- [THE PROBLEM]
Please quote exactly the lines below from the line containing "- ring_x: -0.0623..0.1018" to the line containing "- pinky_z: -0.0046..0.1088", both lines included, and nothing else.

══════════

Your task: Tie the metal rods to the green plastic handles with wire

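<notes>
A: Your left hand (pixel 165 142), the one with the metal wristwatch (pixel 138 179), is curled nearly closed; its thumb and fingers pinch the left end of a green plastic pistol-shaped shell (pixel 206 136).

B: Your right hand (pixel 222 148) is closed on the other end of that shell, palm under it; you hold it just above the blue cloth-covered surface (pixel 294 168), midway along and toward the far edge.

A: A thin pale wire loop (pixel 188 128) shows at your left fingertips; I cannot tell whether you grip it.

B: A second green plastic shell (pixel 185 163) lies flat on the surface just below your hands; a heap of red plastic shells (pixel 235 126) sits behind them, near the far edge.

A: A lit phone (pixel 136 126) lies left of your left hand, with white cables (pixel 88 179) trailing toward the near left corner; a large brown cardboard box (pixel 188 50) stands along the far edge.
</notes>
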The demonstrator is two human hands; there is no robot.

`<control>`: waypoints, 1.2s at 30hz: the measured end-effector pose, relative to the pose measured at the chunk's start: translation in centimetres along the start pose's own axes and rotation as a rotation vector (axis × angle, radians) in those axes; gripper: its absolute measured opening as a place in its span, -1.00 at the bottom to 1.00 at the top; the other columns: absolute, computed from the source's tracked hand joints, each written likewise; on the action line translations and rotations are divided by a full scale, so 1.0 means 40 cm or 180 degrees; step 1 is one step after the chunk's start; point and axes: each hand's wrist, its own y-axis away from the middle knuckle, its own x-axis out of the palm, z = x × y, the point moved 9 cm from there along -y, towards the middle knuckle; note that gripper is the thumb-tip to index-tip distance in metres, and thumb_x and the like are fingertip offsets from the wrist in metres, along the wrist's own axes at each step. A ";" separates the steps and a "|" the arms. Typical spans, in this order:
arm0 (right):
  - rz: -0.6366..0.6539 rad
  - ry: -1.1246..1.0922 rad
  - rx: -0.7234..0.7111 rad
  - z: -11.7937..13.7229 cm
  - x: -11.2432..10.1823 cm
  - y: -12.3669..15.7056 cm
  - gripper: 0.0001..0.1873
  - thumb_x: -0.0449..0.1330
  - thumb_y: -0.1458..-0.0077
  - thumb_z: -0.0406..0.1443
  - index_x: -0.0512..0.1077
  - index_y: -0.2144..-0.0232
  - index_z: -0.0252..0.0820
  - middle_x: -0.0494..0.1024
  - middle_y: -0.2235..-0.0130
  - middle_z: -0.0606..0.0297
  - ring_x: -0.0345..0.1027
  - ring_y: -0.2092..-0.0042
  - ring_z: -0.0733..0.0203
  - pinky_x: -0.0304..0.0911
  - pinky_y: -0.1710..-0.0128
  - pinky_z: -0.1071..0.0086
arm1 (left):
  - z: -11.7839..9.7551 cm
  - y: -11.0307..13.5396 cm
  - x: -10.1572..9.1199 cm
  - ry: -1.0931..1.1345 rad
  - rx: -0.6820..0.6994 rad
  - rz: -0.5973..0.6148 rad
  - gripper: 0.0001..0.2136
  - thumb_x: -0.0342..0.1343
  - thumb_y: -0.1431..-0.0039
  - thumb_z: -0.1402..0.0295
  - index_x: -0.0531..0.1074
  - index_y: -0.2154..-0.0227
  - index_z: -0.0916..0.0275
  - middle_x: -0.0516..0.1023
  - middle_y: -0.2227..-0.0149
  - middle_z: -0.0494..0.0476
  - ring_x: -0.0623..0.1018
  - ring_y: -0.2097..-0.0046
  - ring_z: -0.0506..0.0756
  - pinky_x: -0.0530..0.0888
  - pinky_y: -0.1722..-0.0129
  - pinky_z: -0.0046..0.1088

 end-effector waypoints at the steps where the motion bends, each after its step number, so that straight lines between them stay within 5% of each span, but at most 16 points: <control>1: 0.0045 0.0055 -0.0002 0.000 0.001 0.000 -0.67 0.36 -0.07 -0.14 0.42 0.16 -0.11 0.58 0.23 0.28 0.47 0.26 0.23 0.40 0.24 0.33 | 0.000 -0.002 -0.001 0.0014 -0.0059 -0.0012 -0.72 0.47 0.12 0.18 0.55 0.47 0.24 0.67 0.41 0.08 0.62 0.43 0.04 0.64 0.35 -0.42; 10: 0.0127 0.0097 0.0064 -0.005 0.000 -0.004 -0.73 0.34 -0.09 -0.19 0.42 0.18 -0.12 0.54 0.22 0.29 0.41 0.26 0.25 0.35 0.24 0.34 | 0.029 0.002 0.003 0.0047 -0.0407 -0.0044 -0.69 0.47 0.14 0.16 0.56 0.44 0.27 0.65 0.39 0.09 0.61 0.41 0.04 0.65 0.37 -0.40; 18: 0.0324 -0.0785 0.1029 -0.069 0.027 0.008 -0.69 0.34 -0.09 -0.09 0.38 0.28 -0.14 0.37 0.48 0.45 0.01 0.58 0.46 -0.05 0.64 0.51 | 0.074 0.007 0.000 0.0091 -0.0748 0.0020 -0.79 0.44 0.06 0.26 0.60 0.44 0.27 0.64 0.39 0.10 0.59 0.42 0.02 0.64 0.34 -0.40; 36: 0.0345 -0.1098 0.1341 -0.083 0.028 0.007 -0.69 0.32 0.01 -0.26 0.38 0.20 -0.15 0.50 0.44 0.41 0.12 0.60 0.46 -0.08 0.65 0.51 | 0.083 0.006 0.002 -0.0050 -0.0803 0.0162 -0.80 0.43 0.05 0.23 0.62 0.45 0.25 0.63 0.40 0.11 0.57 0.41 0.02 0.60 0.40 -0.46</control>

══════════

- [RESPONSE TO THIS EXERCISE]
  - ring_x: -0.0623..0.1018
  - ring_y: -0.2097..-0.0046
  - ring_z: -0.0506..0.0756
  - pinky_x: -0.0530..0.0888
  - pinky_y: -0.1722..-0.0129
  - pinky_z: -0.0046..0.1088

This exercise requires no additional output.